*Task*. Your answer should be the lines below from the one holding "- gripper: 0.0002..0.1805" through the one holding "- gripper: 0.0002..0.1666", copied exactly and with nothing else.

══ Information shown ══

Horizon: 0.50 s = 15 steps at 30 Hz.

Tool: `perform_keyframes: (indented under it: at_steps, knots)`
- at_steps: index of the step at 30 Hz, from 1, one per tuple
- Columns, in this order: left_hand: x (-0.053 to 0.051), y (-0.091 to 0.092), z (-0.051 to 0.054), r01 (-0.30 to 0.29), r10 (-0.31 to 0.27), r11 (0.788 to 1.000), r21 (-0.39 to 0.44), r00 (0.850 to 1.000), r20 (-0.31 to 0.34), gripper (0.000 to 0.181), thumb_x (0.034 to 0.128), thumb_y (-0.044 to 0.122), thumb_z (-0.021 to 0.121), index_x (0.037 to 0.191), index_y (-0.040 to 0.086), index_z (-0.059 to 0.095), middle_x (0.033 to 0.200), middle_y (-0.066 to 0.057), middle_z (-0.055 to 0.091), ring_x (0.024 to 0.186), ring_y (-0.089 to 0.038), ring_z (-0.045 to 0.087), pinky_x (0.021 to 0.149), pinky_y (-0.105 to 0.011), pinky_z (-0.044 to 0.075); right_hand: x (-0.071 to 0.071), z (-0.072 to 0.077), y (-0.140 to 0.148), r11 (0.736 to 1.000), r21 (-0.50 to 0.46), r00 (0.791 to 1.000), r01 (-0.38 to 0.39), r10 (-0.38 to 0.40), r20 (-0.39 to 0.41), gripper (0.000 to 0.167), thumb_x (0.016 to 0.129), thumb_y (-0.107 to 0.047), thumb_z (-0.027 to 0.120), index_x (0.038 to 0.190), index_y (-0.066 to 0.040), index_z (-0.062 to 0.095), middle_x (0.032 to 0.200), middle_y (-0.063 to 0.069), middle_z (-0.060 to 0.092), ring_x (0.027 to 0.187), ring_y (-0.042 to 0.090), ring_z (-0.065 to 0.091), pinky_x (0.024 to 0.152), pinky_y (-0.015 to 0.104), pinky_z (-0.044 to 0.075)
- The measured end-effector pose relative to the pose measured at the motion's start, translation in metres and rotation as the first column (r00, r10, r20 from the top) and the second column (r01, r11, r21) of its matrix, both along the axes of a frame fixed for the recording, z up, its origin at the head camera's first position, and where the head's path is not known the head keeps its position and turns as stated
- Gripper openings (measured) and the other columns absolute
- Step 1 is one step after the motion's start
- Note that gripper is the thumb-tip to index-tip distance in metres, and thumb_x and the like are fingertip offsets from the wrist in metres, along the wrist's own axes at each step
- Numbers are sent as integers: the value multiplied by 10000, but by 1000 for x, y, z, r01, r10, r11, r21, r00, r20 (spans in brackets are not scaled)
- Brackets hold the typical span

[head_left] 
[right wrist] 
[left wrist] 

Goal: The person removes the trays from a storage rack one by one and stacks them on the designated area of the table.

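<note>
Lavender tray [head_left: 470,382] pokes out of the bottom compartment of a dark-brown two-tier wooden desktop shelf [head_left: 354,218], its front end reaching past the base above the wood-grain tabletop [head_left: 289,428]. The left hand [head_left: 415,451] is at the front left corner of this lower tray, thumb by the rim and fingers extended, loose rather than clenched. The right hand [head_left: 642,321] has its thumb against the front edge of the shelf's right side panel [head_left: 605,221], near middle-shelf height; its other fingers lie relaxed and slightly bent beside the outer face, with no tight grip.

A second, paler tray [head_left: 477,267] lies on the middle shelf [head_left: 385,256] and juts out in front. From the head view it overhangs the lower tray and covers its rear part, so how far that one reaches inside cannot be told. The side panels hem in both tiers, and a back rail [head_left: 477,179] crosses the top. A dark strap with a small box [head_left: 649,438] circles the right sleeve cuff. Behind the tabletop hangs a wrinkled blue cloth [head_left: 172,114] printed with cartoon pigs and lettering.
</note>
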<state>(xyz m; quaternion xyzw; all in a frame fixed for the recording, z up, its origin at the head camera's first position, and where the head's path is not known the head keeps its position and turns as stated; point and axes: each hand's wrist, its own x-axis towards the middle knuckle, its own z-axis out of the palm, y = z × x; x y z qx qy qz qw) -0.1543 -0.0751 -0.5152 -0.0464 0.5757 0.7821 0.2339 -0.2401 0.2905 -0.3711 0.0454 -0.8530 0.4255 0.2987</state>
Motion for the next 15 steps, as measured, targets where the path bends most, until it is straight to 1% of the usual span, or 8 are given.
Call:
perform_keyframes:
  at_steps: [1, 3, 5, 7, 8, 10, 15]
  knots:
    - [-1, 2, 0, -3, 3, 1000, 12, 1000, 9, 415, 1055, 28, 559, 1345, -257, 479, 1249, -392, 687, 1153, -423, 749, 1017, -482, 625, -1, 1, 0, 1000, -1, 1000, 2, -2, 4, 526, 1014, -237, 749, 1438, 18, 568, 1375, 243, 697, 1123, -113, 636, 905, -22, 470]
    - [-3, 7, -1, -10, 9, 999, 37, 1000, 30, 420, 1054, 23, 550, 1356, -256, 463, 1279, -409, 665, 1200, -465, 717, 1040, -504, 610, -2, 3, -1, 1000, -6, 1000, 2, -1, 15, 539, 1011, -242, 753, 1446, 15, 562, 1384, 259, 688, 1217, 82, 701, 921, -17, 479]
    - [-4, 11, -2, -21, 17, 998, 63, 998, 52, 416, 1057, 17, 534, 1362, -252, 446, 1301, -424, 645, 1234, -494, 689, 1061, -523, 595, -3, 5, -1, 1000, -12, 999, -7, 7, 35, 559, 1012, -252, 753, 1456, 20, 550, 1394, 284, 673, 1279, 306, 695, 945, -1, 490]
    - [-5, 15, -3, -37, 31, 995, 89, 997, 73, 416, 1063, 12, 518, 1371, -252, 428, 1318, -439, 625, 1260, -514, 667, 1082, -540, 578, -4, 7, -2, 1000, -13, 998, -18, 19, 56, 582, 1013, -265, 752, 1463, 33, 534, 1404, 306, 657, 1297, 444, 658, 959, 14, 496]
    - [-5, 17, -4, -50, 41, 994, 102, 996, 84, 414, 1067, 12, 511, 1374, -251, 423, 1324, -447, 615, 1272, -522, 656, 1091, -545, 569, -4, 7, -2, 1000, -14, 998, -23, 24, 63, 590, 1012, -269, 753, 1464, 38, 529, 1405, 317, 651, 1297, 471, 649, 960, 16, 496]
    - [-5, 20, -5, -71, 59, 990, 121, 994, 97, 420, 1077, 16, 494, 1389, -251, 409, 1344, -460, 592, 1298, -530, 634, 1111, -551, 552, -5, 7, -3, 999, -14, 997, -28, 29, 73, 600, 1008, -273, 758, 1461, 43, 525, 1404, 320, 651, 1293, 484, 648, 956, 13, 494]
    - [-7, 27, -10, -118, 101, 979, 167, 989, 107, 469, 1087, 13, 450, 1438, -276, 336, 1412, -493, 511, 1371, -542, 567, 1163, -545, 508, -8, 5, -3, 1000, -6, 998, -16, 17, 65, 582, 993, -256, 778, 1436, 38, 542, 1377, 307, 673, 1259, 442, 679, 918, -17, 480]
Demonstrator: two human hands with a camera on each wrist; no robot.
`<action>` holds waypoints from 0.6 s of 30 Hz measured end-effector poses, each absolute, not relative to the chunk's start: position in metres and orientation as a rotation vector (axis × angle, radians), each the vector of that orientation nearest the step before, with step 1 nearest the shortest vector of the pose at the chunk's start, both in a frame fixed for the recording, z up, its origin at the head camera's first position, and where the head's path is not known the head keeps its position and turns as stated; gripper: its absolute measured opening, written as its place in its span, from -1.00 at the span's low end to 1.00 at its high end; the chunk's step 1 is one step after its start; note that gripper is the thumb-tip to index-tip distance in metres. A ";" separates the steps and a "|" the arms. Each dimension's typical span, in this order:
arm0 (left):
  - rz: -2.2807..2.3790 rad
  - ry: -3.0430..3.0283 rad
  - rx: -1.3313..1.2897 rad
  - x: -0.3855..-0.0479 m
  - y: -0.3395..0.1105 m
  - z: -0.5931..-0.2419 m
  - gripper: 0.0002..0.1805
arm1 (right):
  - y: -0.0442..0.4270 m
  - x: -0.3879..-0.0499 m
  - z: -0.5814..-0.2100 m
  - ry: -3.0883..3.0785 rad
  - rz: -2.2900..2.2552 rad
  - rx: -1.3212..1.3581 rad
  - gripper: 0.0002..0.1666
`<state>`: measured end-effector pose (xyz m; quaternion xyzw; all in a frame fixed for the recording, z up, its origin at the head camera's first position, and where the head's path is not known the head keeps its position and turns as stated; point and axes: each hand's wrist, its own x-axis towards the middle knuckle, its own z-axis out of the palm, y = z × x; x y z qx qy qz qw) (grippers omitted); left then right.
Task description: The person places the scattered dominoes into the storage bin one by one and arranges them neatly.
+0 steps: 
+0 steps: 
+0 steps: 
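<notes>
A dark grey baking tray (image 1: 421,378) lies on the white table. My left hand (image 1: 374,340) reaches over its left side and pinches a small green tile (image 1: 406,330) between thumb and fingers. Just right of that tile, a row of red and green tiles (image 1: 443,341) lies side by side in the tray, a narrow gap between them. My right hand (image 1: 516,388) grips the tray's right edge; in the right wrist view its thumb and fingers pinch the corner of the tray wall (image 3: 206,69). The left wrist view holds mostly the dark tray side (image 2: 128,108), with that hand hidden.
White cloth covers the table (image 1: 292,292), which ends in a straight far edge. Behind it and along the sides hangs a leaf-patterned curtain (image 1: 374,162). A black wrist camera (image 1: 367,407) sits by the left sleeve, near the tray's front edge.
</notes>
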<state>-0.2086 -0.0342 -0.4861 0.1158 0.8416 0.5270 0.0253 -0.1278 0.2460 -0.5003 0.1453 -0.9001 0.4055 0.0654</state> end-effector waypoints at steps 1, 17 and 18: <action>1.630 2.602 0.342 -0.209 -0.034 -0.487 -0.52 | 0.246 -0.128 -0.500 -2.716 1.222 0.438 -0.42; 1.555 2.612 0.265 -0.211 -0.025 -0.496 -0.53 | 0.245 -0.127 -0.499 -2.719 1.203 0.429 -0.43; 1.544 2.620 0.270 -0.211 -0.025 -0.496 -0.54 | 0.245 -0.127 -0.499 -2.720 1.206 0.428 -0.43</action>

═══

*Reply*.
  - gripper: 0.0002..0.1805
arm1 (right):
  - y: -0.0442..0.4270 m
  - x: -0.3879..-0.0499 m
  - z: -0.5814..-0.2100 m
  - ry: -3.0883..3.0785 rad
  - rz: -2.2900..2.2552 rad
  - rx: -1.3212..1.3581 rad
  - gripper: 0.0002..0.1666

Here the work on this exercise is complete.